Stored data
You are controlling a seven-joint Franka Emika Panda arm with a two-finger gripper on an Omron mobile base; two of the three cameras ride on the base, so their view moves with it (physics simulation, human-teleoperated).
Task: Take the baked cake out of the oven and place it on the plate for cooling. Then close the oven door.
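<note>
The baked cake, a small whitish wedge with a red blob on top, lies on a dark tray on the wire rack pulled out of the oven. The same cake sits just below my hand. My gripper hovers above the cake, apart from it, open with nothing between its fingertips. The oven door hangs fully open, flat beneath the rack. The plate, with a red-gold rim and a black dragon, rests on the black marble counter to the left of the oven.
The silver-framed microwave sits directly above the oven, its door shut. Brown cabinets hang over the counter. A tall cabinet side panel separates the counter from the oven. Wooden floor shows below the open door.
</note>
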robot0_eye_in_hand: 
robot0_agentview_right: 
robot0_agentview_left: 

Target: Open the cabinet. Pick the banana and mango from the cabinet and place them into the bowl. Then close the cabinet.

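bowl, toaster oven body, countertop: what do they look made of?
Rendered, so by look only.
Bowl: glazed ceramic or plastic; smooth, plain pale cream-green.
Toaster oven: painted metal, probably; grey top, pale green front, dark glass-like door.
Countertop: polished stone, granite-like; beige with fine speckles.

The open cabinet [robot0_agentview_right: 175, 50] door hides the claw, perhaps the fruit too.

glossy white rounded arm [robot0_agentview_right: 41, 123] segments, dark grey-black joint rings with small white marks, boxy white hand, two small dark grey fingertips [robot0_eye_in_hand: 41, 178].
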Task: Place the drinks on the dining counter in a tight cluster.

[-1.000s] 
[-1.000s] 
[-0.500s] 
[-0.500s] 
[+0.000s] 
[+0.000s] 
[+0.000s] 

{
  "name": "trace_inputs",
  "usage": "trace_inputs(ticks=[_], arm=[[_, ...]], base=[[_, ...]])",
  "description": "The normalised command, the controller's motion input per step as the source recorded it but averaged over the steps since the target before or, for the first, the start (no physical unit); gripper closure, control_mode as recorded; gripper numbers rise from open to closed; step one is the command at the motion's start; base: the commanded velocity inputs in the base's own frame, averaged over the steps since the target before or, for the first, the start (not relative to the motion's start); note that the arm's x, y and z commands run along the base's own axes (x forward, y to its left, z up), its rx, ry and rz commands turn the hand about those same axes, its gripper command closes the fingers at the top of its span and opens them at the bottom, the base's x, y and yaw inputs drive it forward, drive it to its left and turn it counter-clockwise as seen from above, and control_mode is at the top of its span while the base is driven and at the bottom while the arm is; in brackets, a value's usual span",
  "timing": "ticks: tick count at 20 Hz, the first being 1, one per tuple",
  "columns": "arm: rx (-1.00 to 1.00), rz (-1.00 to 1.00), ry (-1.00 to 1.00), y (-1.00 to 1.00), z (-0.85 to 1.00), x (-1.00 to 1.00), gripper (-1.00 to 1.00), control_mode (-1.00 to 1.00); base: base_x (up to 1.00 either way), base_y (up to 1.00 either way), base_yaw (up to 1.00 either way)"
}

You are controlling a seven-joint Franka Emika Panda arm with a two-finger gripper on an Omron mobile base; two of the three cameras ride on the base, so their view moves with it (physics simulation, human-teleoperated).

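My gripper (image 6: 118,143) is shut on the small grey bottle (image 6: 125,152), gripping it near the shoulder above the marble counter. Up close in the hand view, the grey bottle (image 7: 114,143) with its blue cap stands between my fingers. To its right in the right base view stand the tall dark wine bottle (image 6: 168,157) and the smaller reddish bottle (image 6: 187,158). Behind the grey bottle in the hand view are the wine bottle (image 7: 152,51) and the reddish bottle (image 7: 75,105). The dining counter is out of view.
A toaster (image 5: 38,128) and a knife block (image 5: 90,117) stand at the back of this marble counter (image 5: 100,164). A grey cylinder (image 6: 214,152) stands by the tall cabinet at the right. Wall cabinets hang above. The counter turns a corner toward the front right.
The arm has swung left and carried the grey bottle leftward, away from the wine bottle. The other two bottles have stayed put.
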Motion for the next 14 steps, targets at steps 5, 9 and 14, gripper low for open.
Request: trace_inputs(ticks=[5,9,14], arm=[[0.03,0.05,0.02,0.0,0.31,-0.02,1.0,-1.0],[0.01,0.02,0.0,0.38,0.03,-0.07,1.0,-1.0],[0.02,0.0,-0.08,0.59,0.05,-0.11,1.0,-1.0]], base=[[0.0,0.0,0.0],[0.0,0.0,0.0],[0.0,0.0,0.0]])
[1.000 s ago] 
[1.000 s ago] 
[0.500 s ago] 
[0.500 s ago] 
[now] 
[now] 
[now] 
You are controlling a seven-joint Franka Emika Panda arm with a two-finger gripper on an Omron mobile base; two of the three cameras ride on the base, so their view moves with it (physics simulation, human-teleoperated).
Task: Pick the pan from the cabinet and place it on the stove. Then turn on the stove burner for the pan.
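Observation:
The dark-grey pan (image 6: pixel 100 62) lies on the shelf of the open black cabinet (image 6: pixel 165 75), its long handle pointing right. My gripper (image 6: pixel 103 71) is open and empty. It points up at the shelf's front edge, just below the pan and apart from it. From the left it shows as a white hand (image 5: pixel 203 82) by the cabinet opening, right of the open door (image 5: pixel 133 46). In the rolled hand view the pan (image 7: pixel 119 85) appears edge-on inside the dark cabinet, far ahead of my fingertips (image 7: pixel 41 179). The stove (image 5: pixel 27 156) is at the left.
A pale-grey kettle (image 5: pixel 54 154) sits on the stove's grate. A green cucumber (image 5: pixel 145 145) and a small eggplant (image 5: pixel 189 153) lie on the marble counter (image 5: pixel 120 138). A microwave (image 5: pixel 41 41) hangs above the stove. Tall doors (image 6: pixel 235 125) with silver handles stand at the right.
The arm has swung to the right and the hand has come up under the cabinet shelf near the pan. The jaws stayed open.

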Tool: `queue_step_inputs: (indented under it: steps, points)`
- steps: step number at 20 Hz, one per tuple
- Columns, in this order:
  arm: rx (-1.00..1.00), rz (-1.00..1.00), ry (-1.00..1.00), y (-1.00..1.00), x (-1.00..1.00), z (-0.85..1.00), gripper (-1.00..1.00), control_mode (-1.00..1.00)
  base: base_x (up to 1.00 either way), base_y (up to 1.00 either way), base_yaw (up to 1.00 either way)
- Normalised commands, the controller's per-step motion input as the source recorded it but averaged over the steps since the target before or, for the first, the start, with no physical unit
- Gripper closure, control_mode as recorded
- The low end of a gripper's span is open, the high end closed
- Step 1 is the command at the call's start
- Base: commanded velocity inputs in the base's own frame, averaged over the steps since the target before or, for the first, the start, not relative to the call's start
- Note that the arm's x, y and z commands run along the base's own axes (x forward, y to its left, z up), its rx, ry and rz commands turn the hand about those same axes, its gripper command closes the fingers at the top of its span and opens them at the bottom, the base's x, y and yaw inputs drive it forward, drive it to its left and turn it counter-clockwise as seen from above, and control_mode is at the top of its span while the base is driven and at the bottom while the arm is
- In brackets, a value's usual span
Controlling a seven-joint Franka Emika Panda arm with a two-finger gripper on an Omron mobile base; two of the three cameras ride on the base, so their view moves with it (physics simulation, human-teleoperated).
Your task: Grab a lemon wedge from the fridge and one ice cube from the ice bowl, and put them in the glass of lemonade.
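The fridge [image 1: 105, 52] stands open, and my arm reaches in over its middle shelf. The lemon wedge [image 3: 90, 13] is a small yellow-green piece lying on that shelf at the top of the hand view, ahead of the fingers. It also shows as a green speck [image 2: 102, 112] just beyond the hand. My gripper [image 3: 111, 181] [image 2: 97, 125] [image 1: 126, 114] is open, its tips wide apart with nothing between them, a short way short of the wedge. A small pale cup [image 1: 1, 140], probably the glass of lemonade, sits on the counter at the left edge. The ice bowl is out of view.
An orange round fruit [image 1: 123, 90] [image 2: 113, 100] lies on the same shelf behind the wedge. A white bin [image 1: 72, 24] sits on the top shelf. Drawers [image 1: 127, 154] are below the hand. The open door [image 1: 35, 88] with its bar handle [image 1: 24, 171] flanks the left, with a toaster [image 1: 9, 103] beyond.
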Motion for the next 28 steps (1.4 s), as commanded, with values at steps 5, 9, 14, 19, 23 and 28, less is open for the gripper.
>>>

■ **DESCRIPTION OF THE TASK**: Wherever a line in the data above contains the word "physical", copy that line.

■ **SOLVED EXERCISE**:
  "description": "The normalised command, the controller's motion input per step as the source recorded it but averaged over the steps since the target before or, for the first, the start (no physical unit); gripper closure, control_mode as recorded; gripper numbers rise from open to closed; step one is the command at the motion's start; base: the commanded velocity inputs in the base's own frame, averaged over the steps since the target before or, for the first, the start (not relative to the motion's start); note that the arm's x, y and z commands run along the base's own axes (x forward, y to its left, z up), its rx, ry and rz commands turn the hand about those same axes, its gripper command closes the fingers at the top of its span and opens them at the bottom, the base's x, y and yaw inputs drive it forward, drive it to its left and turn it counter-clockwise as seen from above, and control_mode is at the top of its span while the base is driven and at the bottom while the arm is; in brackets, a value's usual span",
- Normalised commands, the controller's per-step motion input as the source recorded it but averaged over the steps since the target before or, for the first, the start, with no physical unit

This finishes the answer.